We commemorate the November Pogrom

The Jewish Society of Trondheim, Jewish Museum Trondheim, and the Jewish Cultural Festival Trondheim invite everyone to our annual memory ceremony of the November Pogrom in Germany, 1938.

We will host a talk and panel discussion regarding the Holocaust Centre's newest survey on attitudes toward Jews and Muslims in Norway (2024). The speakers are Claudia Lenz and Jan Heiret. Read more about them further down in this text.

Students from Trondheim International School will do the memorial speech.

The event is free and open to everyone. Please bear in mind that we have strict security policies in the synagogue.

Why do we commemorate the November Pogrom?

On the night between 9 and 10 November, 1938, the Nazis enacted a large scale action against the Jews in Germany and Austria. Around 1200 synagogues were set on fire, plundered and vandalized. Jewish homes and businesses were destroyed. Everywhere, there was broken glass on streets and pavements, giving rise to the name "Kristallnacht" (the Crystal Night). The rage was in particular organized and initiated by the SA and the SS. 30 000 Jews, mainly men, were arrested. The November Pogrom marked a change, and intensification, in Nazi anti-Jewish policy that would culminate in the industrial mass murder - the Holocaust.
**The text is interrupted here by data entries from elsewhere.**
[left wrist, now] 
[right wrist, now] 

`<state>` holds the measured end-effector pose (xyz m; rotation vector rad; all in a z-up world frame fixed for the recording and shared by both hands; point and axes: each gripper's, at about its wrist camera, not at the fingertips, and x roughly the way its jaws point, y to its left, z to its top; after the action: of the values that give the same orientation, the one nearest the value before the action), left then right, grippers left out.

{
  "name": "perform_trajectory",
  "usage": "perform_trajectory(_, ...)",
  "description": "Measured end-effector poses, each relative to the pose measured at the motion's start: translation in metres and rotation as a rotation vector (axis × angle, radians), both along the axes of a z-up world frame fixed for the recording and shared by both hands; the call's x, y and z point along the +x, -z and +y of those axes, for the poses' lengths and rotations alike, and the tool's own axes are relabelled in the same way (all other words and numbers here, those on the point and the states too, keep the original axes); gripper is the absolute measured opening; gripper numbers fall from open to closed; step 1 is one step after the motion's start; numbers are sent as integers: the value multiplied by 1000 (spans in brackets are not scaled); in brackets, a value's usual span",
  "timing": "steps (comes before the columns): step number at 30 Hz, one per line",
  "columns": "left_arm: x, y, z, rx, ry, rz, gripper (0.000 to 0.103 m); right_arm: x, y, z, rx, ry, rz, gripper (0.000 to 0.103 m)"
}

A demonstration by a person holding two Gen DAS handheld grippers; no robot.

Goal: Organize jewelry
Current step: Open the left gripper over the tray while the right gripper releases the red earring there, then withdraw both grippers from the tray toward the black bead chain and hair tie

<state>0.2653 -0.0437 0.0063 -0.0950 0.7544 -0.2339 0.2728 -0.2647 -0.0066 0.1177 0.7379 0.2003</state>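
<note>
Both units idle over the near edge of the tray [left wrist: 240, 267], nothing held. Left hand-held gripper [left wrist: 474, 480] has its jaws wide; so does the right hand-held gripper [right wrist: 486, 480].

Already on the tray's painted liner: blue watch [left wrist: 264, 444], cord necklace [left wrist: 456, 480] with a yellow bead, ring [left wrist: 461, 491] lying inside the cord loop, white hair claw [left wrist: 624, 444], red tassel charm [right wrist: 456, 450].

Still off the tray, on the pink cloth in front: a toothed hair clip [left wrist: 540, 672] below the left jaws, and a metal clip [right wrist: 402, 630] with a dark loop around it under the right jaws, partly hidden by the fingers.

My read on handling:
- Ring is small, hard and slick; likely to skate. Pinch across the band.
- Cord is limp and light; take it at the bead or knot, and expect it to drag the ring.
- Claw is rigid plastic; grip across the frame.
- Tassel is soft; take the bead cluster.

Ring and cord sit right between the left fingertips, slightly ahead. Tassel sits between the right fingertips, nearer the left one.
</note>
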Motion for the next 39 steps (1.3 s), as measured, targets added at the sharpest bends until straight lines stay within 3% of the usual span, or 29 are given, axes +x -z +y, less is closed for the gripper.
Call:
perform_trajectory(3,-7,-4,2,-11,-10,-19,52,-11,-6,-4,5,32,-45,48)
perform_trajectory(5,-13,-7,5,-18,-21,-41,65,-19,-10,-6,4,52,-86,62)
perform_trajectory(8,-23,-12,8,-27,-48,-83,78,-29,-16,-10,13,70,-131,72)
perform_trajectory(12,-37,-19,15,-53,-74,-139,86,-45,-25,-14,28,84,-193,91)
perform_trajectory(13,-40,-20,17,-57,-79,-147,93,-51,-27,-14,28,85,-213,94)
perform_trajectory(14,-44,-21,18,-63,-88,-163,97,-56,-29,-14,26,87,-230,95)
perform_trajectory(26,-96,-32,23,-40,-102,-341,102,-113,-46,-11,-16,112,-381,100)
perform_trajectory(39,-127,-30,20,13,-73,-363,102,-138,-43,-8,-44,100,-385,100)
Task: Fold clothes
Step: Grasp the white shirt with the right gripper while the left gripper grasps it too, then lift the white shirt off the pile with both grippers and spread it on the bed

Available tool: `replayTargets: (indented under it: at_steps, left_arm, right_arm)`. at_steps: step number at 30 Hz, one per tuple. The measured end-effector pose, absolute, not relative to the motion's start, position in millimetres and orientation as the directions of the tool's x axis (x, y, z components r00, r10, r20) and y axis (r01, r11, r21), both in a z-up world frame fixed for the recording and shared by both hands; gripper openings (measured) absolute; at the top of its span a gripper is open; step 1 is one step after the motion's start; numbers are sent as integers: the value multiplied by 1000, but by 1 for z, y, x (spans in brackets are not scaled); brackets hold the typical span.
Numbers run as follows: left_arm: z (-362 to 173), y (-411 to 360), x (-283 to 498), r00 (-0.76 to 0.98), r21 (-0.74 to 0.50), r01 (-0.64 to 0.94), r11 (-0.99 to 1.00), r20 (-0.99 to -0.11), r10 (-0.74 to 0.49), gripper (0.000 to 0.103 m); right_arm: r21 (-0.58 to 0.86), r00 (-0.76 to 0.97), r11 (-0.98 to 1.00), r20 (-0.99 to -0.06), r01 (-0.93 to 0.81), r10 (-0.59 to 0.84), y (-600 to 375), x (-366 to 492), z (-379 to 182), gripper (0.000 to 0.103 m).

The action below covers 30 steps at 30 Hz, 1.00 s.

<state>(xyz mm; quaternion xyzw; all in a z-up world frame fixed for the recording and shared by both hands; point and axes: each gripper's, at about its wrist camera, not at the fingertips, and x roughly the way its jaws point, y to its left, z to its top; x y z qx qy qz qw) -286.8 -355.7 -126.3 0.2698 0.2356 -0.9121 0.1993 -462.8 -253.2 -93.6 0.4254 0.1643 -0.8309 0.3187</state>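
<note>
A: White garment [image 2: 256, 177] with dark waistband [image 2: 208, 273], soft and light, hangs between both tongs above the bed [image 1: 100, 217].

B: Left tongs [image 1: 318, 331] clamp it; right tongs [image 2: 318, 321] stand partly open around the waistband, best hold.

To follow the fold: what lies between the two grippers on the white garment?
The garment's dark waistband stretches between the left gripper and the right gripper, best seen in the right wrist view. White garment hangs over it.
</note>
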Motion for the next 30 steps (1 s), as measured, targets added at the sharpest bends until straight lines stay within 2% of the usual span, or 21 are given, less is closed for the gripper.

Attitude surveys i 2024 - A warning!
In 2024, the Holocaust Centre in Oslo performed yet another survey measuring the Norwegian population's attitudes toward Jews and Muslims. The survey found that antisemitic attitudes are on the rise, for the first time since these surveys began back in 2011.

Content image

A Nazi offices vandalizes a Jewish business during the November Pogrom, 1938. Likely in Fürth, near Nüremberg. (Wikimedia Commons)

The speakers

Jan Heiret became the new director of the Norwegian Center for Holocaust and Minority Studies on the 12th of January 2024. He is 61 and has a versatile leadership background. Among other things, we was a leader in the Institute for archeology, history, culture and religious studies in the University of Bergen. Heiret has also had many leadership positions and worked as a researcher at the Rokkan Centre.

Claudia Lenz is a professor of social studies at the MF Norwegian School of Theology, Religion and Society. She specializes in the prevention of racism and antisemitism. Claudia got her Ph.D from the University og Hamburg in 2002. Among other things, her relevant research areas are Historical Consciousness, Memory Culture and History Politics related to World War II and the Holocaust in
Scandinavia. She is also engaged in promoting democratic values in the school system through the DEMBRA-program.